Leaving normal is necessary if you want to grow and be changed. Click To Tweet

Probably the biggest risk I ever took was to call my marriage on the carpet in 1989 and take a stand. I wanted a better marriage. And I was willing to take whatever risk was necessary to get one. My husband and I separated for nearly a year. I was that serious. It was one of the hardest years of my life, and I believe we owe our lasting marriage to that very risk that we took. Not satisfied with the status quo, I wanted something better. Something life giving and soulful, something challenging and deep. Sometimes I wish we could have gotten there another way. Other times I know it was exactly that risk that got us there. We had definitely “left normal” and were machete-ing a new path. You can’t change things and stay the same at the same time. You have to leave normal.

You can’t change things and stay the same at the same time. You have to leave normal.

There is plenty of research on people who are risk averse and those who are risk takers. But there is an important distinction I want to make here. I am not a sensation-seeker, which is what people often think of when we talk about risk-takers. I do not drink and drive, I don’t gamble or sleep around, I don’t take drugs or bungee-jump. But I do follow my gut, I spend time in prayerful discernment,  and I am willing to step out of “normal” and trust that God is leading me exactly where I am to go. That is what risk-taking is to me. But leaving normal does not always mean success. It means you are willing to take that risk and willing to experience the consequences of that decision. I suppose you could also just call it stepping out in faith.
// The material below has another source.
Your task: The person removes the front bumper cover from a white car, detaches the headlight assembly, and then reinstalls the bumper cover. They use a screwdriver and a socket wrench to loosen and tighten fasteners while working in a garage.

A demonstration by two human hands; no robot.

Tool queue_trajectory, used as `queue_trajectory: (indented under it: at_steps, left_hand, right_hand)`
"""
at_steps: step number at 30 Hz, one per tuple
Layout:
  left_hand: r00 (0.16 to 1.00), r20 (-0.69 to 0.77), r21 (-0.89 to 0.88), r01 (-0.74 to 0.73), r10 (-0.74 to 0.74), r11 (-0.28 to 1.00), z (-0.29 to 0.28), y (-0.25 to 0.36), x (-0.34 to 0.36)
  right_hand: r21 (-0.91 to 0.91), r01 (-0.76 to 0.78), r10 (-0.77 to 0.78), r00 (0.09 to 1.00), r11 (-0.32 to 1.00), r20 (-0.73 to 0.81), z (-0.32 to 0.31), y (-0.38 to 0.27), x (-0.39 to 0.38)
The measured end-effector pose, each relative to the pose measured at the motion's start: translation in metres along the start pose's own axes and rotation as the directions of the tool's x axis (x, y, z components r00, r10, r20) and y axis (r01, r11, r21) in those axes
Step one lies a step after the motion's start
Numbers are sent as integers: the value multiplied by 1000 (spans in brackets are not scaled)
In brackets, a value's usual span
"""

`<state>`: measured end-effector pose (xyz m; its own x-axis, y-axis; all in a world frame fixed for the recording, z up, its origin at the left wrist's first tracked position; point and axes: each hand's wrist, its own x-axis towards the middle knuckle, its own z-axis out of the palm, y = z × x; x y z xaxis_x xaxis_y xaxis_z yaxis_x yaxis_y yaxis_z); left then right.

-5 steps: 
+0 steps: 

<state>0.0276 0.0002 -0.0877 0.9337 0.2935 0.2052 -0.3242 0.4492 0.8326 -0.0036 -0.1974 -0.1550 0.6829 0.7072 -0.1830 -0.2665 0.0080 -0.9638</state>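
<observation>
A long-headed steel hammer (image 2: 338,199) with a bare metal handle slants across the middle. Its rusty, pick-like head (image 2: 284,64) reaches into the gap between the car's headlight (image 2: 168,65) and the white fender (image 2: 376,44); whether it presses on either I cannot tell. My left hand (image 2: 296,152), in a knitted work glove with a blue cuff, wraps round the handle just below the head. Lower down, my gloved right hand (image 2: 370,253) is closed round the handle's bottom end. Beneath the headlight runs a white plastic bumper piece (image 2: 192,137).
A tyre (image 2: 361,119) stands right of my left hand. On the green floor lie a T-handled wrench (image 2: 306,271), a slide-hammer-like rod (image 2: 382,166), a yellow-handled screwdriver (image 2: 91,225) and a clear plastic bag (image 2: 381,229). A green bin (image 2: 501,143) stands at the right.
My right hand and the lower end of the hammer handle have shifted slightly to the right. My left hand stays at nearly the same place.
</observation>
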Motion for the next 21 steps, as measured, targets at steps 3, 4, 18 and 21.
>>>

Sometimes risk is inevitable in a decision we will make. No matter which way we decide, there will be riskrish involved. The recent campaign season and election is an example of that. There are many who thought it was a bigger risk to elect a life-time politician… a female, ethically questionable politician… than to elect a shady business man who is unafraid to tell you how many different kinds of people he hates and shames. As a country, this entire election season “left normal” and we are now in uncharted territory, and every way out is a risk. Honestly, for me, we left normal on 9/11 and have been trying to paradoxically leave normal and not leave normal all at the same time. We have been in uncharted territory for 15 years now. So what do we do when we are in the uncharted territory of “leaving normal”?  Here’s what I learned in the four life experiences mentioned above.

Be as present as possible, wherever you are. Listen and talk with people who are not like you…intentionally speak with the “other”.  Breathe deeply. Pray often. When you are ready, move forward with conviction. Buckle down and work really hard. Look for new opportunities to make a difference, to learn new things, to call on the carpet those things which no longer serve you. Set your sights on new possibilities. Surround yourselves with those who love and support you.

Leaving normal is never easy or uncomplicated. It can be scary as hell. It is just necessary if we want to be different. Thank you, Sara Zebley and Haley Prosser, Steel Blossoms that you are, for reminding me that if life is to be marvelous,  leaving normal is important no matter how old you are!

Leaving normal is never easy or uncomplicated.